→ Task statement: Take the material below and reproduce, word for word, only the lines from the line with "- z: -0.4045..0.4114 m" through the line with "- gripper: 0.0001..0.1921".

→ Collected material:

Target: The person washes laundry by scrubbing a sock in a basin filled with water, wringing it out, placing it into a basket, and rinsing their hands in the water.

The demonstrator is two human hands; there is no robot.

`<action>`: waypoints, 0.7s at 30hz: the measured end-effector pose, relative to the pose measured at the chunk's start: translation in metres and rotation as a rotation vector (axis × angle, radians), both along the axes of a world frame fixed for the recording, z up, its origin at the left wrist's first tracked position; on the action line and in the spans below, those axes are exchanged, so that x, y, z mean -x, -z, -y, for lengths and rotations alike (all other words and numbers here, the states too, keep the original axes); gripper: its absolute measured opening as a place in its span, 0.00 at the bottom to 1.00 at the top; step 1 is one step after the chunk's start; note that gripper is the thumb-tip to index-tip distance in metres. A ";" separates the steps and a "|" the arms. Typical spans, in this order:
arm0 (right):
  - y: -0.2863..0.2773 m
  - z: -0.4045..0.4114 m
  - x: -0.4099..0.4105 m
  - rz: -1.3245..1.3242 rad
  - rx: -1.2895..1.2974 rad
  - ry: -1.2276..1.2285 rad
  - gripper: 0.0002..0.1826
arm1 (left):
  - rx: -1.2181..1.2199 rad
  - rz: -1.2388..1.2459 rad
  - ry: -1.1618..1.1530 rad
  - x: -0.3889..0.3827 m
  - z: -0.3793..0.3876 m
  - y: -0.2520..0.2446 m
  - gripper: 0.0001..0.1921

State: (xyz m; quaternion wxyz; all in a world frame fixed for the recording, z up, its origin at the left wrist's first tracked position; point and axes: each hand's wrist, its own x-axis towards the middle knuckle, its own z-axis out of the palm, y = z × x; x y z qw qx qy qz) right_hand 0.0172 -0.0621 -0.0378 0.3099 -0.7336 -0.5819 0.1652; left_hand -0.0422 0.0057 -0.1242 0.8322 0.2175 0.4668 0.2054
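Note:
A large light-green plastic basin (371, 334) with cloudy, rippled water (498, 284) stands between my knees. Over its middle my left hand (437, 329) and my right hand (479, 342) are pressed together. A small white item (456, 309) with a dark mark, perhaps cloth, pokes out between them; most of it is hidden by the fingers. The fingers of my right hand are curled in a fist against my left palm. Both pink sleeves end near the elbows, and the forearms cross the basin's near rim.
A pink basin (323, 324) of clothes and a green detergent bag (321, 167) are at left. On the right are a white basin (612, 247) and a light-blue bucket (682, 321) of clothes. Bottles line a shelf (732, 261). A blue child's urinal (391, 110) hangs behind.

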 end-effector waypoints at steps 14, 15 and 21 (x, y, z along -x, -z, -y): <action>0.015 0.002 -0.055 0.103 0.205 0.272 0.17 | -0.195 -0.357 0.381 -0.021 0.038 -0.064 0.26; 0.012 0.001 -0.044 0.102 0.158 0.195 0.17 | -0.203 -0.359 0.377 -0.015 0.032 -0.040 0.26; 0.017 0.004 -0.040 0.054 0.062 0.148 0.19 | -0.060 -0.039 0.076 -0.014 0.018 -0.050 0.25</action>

→ Result:
  - z: -0.4045..0.4114 m
  - x: -0.4099..0.4105 m
  - rz: -1.3245..1.3242 rad
  - rx: -1.2895..1.2974 rad
  - ry: -1.2276..1.2285 rad
  - gripper: 0.0002..0.1826
arm1 (left):
  - rx: -1.2181..1.2199 rad
  - rz: -1.2388..1.2459 rad
  - ry: -1.1618..1.1530 rad
  - x: -0.3889..0.3827 m
  - z: -0.3793..0.3876 m
  - y: -0.2520..0.2446 m
  - gripper: 0.0001..0.1921

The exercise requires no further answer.